M. Reza Ghadiri, PhD

Biomimetic chemistry draws inspiration from natural reactions to build complex molecules with potential utility as medicines, research probes or industrial functions.

The ACS 2022 Ronald Breslow Award for Achievement in Biomimetic Chemistry is awarded to Scripps Research chemistry Professor M. Reza Ghadiri, PhD, for his demonstration that directed gut microbiome remodeling can be used to fight disease.

Ghadiri’s lab incorporates biomimetic chemistry methods with other disciplines, including engineering, bioinformatics, materials science and medicine, to devise new ways of improving human health, fighting disease and understanding the origin of life.

Ghadiri has recently used biomimetic methods to discover peptides able to remodel the gut microbiome in mice to improve their cholesterol levels. The molecules his group discovered selectively destroy unhealthy gut bacteria, allowing healthy varieties to flourish. 

“Our gut microbiome has up to 1,000 different species in it. Its genetic diversity is 100 times greater than our genetic diversity. We know diet affects gut microbiome. We thought, if somehow, we can remodel the gut microbiome in mice fed the Western diet, we wondered if that would reduce cholesterol.” 

Their studies demonstrated that remodeling the microbiome with their peptides did improve the health of those fed a Western diet. They showed reduced hardening of the arteries over time, as well as reduced inflammatory markers. Ghadiri’s goal now is to develop the microbiome remodeling peptides into possible medications.  

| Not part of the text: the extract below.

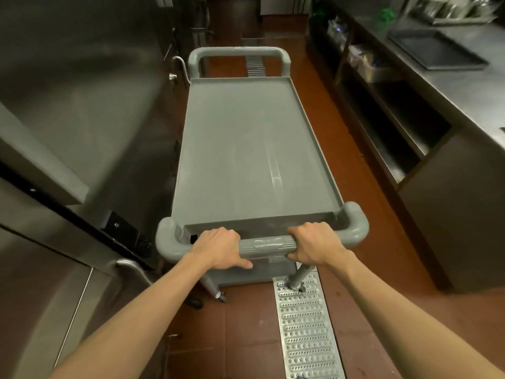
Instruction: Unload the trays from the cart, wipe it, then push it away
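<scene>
The grey moulded-plastic utility cart stands lengthwise in a narrow kitchen aisle, and its top shelf carries nothing: no trays rest on it. Faint pale streaks run along the shelf surface, which could be wipe marks or plain wear; I cannot tell which. A dark, flat rectangular tray lies on the stainless-steel bench to the right, well apart from the cart, so unloading looks finished. Judging from this, only the last step, pushing the cart away, is in hand or about to begin.

The left hand is closed over the near ribbed grey handle bar, fingers curled over the top and thumb tucked beneath. The right hand wraps the same bar just beside the embossed centre section, also fully closed around it. Both forearms reach straight forward.

The cart's shelf is a shallow rectangular pan with a raised lip on all sides and a matte, slightly scuffed finish. Its handles are thick rounded loops, one near and one at the far end. Round grey legs go down to the casters; the near right one sits on the perforated metal drain grate set into the reddish-brown tiled floor. On the left, brushed stainless-steel appliance doors stand close beside the cart, smooth and dully reflective.
</scene>
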`<state>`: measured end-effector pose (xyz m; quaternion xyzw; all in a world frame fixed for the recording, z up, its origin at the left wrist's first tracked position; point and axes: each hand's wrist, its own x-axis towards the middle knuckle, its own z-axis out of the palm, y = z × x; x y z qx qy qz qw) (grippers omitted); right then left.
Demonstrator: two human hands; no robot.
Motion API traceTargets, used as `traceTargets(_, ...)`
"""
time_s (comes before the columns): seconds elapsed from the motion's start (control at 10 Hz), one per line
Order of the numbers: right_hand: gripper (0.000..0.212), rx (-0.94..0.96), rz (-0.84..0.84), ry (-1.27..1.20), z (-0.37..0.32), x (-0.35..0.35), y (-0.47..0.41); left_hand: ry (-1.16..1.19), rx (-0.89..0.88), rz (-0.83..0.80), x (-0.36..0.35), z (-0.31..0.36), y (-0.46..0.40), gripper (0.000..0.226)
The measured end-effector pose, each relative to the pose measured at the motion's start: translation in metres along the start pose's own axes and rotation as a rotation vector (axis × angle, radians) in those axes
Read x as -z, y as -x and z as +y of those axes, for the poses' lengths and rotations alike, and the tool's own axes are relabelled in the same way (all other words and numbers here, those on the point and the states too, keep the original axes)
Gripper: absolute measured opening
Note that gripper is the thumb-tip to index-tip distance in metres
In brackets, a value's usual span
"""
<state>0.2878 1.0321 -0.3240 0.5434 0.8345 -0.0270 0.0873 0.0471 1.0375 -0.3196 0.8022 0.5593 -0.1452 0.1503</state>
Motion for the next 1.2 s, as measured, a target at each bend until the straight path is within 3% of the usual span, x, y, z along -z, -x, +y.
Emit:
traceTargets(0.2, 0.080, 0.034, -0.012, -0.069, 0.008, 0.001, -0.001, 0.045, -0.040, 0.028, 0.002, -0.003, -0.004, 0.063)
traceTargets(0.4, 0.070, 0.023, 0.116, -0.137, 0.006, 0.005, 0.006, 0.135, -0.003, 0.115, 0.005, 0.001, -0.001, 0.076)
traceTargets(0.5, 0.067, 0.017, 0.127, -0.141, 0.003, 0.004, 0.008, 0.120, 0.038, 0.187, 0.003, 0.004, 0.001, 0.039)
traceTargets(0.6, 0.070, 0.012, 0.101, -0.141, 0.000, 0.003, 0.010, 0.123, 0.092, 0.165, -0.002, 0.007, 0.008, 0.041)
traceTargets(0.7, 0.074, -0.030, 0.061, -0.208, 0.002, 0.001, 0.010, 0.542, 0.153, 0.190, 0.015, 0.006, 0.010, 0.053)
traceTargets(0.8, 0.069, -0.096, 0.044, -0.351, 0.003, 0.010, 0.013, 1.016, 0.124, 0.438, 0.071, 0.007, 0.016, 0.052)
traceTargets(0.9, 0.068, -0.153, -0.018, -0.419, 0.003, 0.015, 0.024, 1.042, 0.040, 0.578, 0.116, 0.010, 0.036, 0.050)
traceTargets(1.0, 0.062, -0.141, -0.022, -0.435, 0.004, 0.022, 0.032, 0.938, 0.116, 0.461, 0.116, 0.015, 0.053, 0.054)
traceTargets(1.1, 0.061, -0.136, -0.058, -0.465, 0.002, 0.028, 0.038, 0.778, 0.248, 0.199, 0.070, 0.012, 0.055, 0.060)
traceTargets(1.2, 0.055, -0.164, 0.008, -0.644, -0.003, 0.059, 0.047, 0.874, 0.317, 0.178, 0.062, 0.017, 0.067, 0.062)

 “We cannot live without our microbiome. It correlates with all kinds of chronic diseases, including atherosclerosis, heart disease, diabetes, inflammatory diseases, mood disorders, CNS diseases such as Parkinson’s, etcetera,” Ghadiri says. “We created a unique class of molecules that can selectively slow down undesirable bacteria, lower bad cholesterol, reduce atherosclerosis and reduce inflammation.”